## [Exercise]
In the entries below, some lines contain "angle"; work out how many and answer with the figure only.

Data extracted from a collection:

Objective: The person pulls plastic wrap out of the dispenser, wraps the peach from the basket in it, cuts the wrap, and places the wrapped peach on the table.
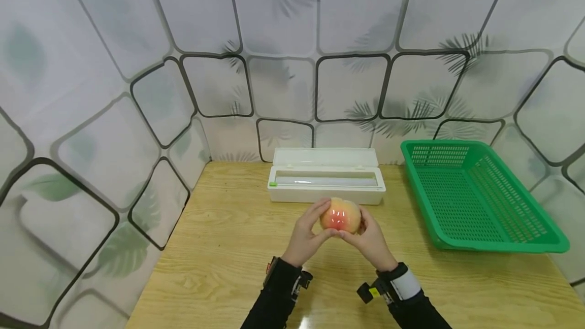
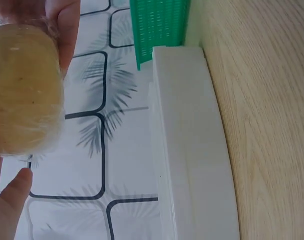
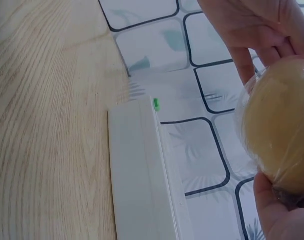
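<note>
A round peach [image 1: 340,216], yellow with a red blush and covered in clear film, is held above the wooden table [image 1: 219,248] by both hands. My left hand [image 1: 307,232] grips its left side and my right hand [image 1: 369,237] grips its right side, fingers curled around it. The left wrist view shows the peach [image 2: 23,90] as a yellow ball with my fingers [image 2: 67,25] over it. In the right wrist view the peach [image 3: 280,125] shows wrinkled film, pinched between my fingers [image 3: 244,55] and thumb. Just behind it lies a white cling-film dispenser box [image 1: 326,182] with its lid open.
An empty green plastic basket [image 1: 475,197] stands at the right of the table, its end visible past the box as basket [image 2: 159,25]. Patterned panels [image 1: 137,116] wall in the table on the left, back and right. The dispenser box [image 3: 142,170] has a green tab [image 3: 155,103].
</note>
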`<state>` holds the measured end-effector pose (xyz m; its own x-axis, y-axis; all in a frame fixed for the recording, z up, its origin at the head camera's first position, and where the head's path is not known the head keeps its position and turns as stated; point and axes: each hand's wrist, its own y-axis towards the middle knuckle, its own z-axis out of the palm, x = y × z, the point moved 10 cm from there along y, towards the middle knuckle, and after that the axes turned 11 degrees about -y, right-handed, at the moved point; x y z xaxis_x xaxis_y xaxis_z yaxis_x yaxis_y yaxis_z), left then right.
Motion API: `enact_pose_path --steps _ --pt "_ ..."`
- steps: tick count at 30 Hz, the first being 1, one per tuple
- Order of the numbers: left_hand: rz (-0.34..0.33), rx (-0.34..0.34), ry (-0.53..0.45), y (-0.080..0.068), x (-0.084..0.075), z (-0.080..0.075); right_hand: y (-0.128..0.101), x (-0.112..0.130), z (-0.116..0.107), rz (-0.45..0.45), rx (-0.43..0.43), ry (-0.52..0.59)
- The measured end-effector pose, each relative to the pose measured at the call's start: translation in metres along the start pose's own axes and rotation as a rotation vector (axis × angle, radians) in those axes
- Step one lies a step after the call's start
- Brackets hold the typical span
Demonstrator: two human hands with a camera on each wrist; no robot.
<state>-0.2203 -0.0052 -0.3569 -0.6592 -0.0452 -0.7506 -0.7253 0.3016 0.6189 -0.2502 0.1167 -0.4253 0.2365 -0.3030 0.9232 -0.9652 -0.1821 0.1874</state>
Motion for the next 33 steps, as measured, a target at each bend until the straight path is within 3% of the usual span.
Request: enact_pose_path --steps 6,13,33 --pt "-0.098 0.059 -0.055 0.003 0.001 0.004 -0.002 0.000 0.001 -0.008 0.044 0.051" --pt "-0.212 0.099 -0.196 0.002 0.015 0.008 -0.003 0.003 0.003 -0.050 0.086 0.102" --pt "-0.370 0.154 -0.307 -0.002 0.028 0.011 -0.007 0.010 0.010 -0.103 0.163 0.144"
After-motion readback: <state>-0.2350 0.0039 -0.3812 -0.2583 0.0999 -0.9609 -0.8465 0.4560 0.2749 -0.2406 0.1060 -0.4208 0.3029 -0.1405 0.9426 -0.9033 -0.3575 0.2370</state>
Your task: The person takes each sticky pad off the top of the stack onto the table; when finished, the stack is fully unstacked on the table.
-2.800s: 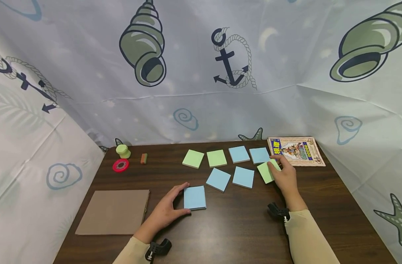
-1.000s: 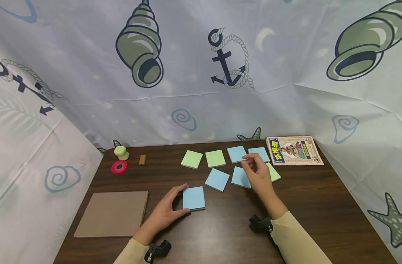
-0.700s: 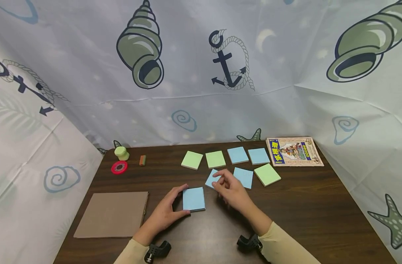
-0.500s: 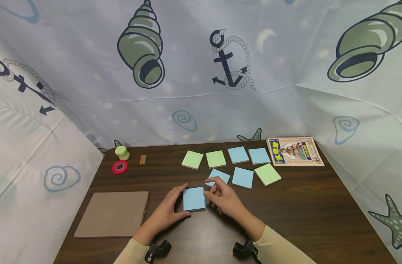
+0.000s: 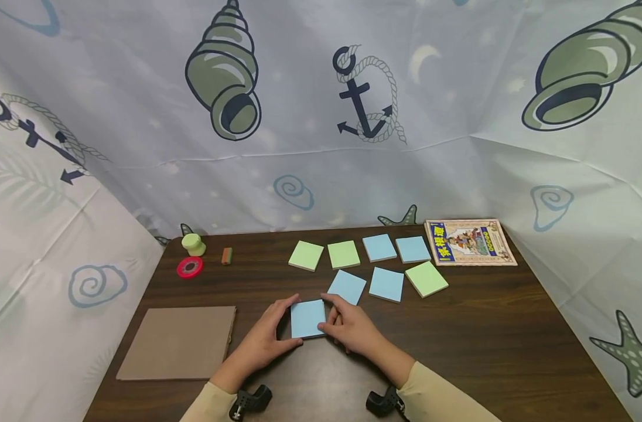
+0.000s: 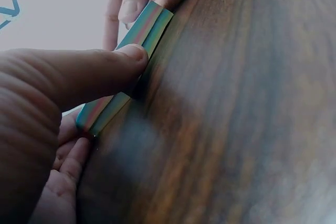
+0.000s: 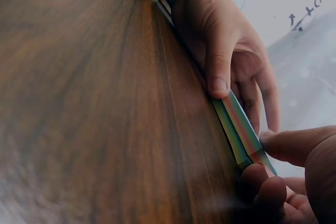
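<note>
A stack of two blue square tiles (image 5: 306,318) lies at the front middle of the table, its striped edges (image 7: 237,121) showing in both wrist views. My left hand (image 5: 265,340) holds it from the left, thumb at the near edge and fingers at the far side. With thumb and fingers, my right hand (image 5: 355,329) pinches the stack's right side; its thumb (image 7: 294,142) lies on top near the corner, with curled fingers by the edge. Just behind the stack is a tilted blue tile (image 5: 346,284), and another blue tile (image 5: 386,284) lies right of that.
Two green tiles (image 5: 306,255) and two blue tiles (image 5: 379,248) form a back row. A green tile (image 5: 426,278) lies near an illustrated booklet (image 5: 471,241). On the left are a brown board (image 5: 178,343), red ring (image 5: 190,267), green knob-shaped piece (image 5: 194,244) and small striped block (image 5: 226,256).
My right hand has moved from the green tile at the right, leftward over the blue tiles, and now pinches the stack's right side. My left hand has stayed at the stack.
</note>
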A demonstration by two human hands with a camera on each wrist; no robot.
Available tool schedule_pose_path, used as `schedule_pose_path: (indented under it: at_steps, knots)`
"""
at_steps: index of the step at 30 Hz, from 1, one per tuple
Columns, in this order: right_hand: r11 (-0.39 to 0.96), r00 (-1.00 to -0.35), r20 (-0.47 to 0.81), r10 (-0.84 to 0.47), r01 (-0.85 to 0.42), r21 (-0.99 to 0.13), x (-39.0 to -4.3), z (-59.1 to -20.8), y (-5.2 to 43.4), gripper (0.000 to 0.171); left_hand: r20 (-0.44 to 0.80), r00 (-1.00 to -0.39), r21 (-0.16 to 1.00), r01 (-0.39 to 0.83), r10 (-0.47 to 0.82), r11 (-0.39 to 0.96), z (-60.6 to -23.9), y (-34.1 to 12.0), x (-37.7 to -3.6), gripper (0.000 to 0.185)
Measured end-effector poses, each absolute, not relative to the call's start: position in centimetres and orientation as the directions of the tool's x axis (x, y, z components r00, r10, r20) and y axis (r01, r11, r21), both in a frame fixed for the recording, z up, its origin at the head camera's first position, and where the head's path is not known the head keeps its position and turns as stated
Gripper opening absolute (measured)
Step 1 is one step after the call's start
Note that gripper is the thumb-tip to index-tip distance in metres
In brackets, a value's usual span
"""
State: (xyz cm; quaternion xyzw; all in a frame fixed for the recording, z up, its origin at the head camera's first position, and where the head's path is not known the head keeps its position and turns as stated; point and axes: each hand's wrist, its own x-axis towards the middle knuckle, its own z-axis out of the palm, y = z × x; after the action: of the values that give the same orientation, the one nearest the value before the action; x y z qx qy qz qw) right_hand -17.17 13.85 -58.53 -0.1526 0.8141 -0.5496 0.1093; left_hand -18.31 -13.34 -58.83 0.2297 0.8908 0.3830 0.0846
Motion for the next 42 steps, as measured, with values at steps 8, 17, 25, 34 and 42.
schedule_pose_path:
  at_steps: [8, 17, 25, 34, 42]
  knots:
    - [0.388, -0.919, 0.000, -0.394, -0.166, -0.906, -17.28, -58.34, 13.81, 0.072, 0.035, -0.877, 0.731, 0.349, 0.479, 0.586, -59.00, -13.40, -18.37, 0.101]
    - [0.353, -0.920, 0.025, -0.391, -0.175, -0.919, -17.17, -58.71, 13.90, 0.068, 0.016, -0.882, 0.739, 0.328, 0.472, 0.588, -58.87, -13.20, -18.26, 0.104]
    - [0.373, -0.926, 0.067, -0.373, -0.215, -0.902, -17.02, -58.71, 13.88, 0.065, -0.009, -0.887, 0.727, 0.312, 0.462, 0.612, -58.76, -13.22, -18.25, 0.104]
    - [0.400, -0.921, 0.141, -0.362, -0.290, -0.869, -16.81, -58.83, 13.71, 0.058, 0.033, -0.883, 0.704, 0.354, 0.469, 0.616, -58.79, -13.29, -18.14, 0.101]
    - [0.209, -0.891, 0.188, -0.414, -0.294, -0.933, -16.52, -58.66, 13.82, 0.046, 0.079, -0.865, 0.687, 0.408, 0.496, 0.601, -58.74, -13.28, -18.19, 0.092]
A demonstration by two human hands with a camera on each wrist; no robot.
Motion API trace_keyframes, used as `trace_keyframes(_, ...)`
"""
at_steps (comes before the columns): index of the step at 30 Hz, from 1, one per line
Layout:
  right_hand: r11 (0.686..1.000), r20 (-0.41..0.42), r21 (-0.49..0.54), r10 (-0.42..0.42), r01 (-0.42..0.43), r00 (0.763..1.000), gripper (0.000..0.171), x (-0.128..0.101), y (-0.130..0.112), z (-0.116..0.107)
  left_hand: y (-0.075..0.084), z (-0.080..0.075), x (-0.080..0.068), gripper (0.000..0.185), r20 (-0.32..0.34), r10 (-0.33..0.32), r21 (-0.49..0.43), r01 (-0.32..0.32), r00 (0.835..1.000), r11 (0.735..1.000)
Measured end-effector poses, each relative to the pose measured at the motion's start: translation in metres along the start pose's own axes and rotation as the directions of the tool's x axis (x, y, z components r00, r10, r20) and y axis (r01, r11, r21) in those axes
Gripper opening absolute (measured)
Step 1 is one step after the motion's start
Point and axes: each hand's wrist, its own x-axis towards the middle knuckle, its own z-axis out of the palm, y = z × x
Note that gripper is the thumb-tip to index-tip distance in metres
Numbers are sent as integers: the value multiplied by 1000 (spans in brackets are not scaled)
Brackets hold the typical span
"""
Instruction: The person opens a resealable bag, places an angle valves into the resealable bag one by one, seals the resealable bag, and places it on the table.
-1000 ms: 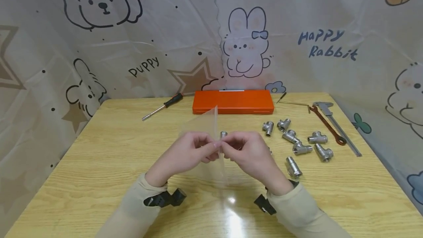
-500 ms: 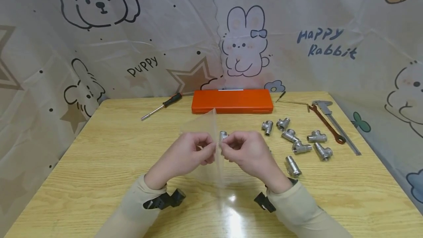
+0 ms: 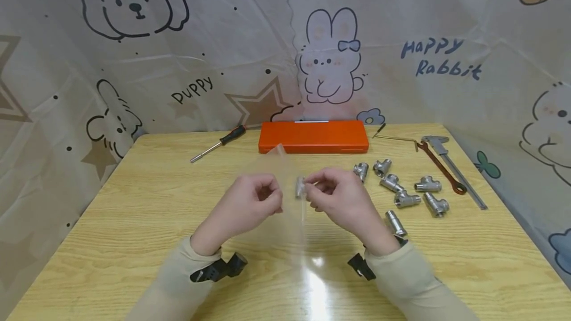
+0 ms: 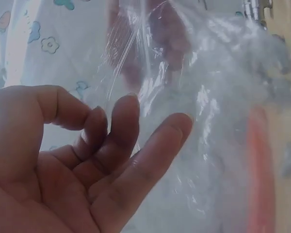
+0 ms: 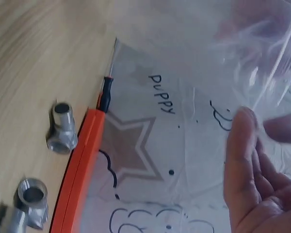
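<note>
A clear plastic bag (image 3: pixel 287 227) hangs upright between my two hands above the table. My left hand (image 3: pixel 256 202) pinches one side of its mouth between thumb and index finger, the other fingers loosely bent. On the opposite side, my right hand (image 3: pixel 339 194) holds the bag's other edge at its fingertips. The left wrist view shows the crinkled film (image 4: pixel 203 141) spread beyond the fingers, with the right hand blurred through it. A metal tee fitting (image 3: pixel 299 188) on the table shows beside the right fingertips, partly behind the film.
Several metal tee fittings (image 3: pixel 407 199) lie on the right of the wooden table. An orange case (image 3: pixel 314 137) stands at the back. Left of it is a black-handled driver (image 3: pixel 233 135). A hex key (image 3: pixel 397 138), a reddish wrench (image 3: pixel 441 168) and a caliper (image 3: pixel 459 175) lie far right.
My hands, close together at the bag's edge before, have moved apart, left hand leftward and right hand rightward. The bag's mouth has spread between them.
</note>
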Motion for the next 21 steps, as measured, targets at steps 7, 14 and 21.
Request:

## [Solution to this problem]
2